This article is participating in the “Java Theme Month – Java Brush questions punch card”, see the activity link for details
1. Title Description
2. How to solve the problem
Leetcode is a question of the day. Today is an updated version of hamming distance. Yesterday we learned how to calculate the Hamming distance
1. Bit-by-bit statistics
If we compute the Hamming distance of a pair of numbers in pairs, the time complexity is O(n^2logn). Is there a less complex algorithm? The answer is yes:
For an element val in the array NUMs, if the ith bit of its binary is 1, we only need to count how many elements in NUMS have the ith bit of 0, that is, we calculate the sum of the Hamming distances of val and other elements at the ith bit.

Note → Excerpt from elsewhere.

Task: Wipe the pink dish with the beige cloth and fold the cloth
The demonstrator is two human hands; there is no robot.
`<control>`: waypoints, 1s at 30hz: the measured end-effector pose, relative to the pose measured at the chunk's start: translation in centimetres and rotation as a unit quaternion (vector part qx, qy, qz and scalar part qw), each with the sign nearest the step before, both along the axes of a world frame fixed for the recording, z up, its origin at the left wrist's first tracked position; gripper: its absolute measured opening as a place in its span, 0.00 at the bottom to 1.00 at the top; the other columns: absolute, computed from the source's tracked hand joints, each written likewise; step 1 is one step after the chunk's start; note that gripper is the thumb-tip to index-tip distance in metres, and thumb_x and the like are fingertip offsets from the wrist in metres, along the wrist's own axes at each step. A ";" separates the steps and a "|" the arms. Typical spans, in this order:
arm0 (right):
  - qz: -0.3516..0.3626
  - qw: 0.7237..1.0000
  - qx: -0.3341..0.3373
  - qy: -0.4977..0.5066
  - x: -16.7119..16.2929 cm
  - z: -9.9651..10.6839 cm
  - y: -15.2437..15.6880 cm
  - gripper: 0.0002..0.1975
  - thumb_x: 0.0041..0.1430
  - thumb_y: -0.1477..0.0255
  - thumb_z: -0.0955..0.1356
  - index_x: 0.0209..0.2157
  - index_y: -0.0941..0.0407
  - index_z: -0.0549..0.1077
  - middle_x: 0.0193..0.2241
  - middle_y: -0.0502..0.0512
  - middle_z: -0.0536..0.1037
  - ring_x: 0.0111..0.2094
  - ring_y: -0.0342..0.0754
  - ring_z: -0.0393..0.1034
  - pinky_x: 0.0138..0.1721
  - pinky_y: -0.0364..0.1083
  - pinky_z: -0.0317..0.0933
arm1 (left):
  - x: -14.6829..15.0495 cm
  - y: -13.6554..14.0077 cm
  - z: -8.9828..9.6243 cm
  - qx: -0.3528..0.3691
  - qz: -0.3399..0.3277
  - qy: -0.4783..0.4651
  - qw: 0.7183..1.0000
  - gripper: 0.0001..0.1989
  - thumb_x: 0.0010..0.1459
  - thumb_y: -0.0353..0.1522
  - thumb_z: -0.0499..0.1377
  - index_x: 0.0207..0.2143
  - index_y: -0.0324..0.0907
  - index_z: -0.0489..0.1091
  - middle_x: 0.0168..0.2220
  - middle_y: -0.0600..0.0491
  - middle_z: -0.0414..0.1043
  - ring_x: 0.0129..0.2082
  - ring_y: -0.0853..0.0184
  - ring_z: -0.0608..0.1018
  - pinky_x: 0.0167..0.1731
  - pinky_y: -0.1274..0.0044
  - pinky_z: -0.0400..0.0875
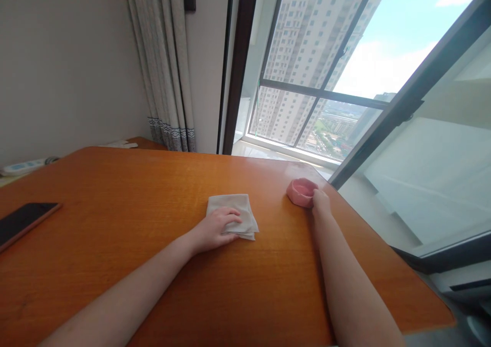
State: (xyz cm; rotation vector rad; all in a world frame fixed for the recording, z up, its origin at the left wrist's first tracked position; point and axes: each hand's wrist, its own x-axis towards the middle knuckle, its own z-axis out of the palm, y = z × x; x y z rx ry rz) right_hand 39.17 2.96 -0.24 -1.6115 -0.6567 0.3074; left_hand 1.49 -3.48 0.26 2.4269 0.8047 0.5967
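Observation:
On the wooden table, a folded pale grey cloth (240,205) lies under my left hand (217,230). My left fingers are bent over its top, and the thumb runs along its near edge, so the hand grips it from above. To the right, close to the table's far right corner, is a small pink dish (297,196) with angular sides and a hollow middle. My right hand (321,203) is closed on the dish's right rim, with the thumb side at the edge. The fingers on the far side of that rim are partly hidden.
A dark-screened phone (25,222) lies on the table (126,193) at the left. Beyond the far left edge are a white power strip (25,167) and a curtain (164,71). A glass door frame (406,107) stands beside the table's right edge.

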 end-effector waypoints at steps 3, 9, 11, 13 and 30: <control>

In particular, if the ith bit of all elements in the binary of nums has c ones and N ā C zeros, the sum of the Hamming distances of the elements in the ith bit of the binary is c (nā C).Copy the code
Code implementation
class Solution { public int totalHammingDistance(int[] nums) { int ans = 0, n = nums.length; for (int i = 0; i < 30; ++i) { int c = 0; for (int val : nums) { c += (val >> i) & 1; } ans += c * (n - c); } return ans; }}Copy the code
Time complexity analysis
Only bits 1 of N numbers need to be counted, so the time complexity is:
- O (n ā L) with L = 30
Spatial complexity analysis
Constant auxiliary space, so space complexity:
- O(1)
I don’t know if I have made myself clear, please give me more advice. Punch out for the day!